## Task directions
Of all the entries below, retype only the lines from the one with "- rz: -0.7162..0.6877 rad" through the one with "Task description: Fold", exactly as they appear.

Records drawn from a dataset
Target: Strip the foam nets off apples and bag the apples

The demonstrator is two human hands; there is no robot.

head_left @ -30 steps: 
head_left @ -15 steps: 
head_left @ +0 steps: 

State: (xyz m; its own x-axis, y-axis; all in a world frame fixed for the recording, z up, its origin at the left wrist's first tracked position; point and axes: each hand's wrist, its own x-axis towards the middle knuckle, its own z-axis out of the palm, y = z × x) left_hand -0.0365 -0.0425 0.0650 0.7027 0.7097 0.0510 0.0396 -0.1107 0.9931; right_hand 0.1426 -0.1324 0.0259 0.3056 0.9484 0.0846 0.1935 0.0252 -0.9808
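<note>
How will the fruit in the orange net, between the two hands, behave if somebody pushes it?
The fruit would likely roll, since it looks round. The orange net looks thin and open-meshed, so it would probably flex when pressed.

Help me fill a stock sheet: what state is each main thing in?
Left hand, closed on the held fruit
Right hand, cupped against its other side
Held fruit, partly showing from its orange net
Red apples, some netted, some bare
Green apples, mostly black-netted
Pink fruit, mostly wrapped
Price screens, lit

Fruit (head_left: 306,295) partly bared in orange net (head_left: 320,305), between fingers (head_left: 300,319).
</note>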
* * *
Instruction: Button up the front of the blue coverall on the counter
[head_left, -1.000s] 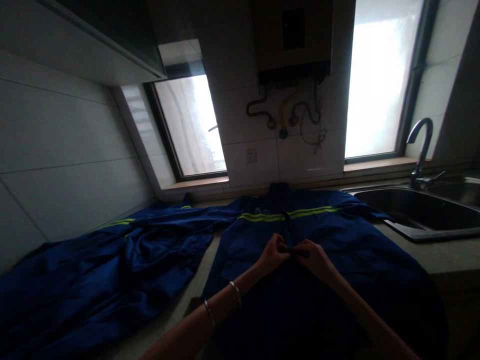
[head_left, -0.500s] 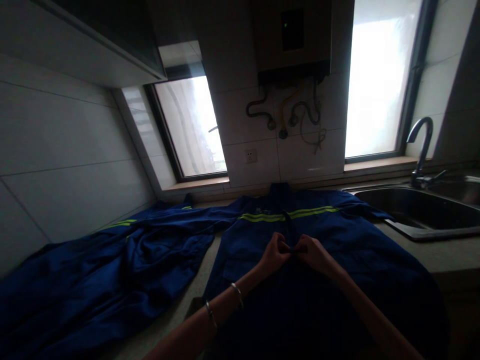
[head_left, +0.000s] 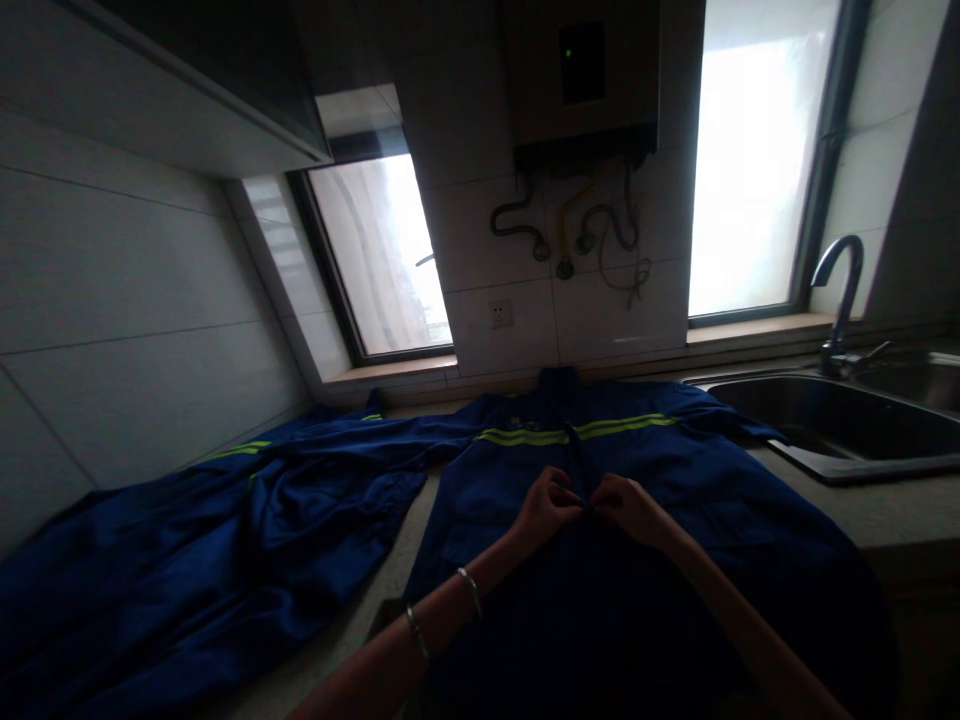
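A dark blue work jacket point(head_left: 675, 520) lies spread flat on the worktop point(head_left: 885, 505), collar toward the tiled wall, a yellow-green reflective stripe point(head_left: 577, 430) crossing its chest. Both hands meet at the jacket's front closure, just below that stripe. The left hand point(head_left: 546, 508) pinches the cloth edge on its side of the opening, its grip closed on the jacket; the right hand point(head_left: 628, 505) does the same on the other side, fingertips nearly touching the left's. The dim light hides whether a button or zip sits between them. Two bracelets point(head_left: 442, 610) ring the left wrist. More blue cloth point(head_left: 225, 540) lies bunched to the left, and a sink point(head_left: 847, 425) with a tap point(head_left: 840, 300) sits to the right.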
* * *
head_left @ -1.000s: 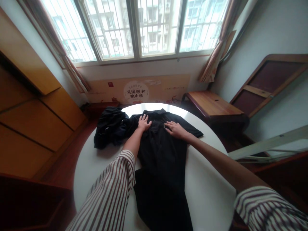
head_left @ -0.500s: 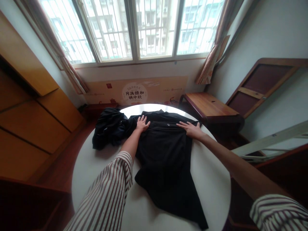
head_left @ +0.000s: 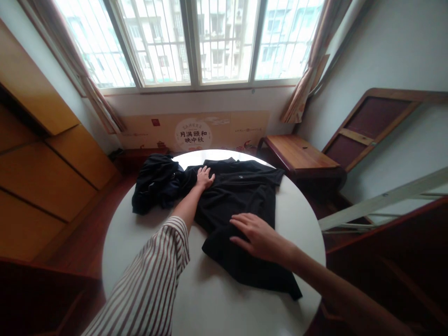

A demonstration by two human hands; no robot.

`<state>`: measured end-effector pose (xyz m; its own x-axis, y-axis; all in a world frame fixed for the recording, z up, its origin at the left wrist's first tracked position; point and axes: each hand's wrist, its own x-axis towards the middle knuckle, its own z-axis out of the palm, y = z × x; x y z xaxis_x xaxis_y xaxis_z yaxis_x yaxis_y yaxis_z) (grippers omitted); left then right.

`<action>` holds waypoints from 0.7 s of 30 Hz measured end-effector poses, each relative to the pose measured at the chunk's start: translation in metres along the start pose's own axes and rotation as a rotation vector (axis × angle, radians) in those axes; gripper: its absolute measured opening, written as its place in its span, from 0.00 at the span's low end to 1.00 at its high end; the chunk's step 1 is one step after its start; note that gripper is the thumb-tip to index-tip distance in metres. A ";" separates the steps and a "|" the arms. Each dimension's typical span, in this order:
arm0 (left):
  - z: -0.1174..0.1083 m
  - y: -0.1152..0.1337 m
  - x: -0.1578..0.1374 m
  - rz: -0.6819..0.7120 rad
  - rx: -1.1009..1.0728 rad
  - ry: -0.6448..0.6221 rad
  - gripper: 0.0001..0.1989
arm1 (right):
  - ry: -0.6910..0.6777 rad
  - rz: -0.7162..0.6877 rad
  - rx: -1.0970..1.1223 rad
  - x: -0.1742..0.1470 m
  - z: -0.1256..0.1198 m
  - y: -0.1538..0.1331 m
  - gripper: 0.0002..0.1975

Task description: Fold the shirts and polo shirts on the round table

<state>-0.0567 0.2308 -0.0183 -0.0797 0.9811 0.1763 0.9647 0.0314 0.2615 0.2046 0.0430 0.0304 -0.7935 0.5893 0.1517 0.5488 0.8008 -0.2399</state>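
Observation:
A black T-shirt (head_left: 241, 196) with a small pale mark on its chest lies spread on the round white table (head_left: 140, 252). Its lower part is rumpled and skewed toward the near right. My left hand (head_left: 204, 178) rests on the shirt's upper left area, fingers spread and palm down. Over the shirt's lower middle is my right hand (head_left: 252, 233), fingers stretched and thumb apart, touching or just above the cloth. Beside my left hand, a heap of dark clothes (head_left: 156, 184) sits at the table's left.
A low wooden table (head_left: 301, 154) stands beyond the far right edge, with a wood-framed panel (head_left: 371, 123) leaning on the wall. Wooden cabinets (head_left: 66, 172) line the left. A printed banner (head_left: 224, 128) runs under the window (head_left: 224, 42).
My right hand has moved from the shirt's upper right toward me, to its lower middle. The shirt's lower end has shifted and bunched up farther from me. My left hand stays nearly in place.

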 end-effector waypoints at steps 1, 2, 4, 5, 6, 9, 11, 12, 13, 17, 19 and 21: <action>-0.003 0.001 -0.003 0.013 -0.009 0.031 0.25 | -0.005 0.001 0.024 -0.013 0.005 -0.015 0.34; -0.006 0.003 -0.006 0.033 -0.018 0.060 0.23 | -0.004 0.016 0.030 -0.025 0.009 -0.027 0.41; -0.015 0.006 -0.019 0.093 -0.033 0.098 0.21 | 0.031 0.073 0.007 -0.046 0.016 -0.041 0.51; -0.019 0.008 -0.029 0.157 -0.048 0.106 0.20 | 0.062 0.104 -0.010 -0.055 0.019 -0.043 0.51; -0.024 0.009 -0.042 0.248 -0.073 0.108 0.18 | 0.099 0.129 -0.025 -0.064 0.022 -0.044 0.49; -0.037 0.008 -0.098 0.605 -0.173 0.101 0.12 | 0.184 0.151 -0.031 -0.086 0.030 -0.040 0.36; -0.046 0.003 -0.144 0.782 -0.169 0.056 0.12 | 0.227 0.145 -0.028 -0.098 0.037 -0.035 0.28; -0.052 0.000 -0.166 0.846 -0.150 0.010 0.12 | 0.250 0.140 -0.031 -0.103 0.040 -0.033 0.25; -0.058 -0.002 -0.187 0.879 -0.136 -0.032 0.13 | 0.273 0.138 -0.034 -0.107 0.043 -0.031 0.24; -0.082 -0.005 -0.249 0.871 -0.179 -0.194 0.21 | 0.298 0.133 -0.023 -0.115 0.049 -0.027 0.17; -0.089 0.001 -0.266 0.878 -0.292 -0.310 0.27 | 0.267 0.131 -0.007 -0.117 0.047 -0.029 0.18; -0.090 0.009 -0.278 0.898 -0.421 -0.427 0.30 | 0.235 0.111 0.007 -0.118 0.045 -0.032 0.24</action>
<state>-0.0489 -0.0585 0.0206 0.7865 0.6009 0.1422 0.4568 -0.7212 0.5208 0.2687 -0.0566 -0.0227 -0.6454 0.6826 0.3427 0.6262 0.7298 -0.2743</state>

## Written response
  - rz: -0.7162..0.6877 rad
  - rx: -1.0970..1.1223 rad
  - x: -0.1742..0.1470 m
  - z: -0.1256..0.1198 m
  - y: -0.1538..0.1331 m
  - gripper: 0.0002..0.1975

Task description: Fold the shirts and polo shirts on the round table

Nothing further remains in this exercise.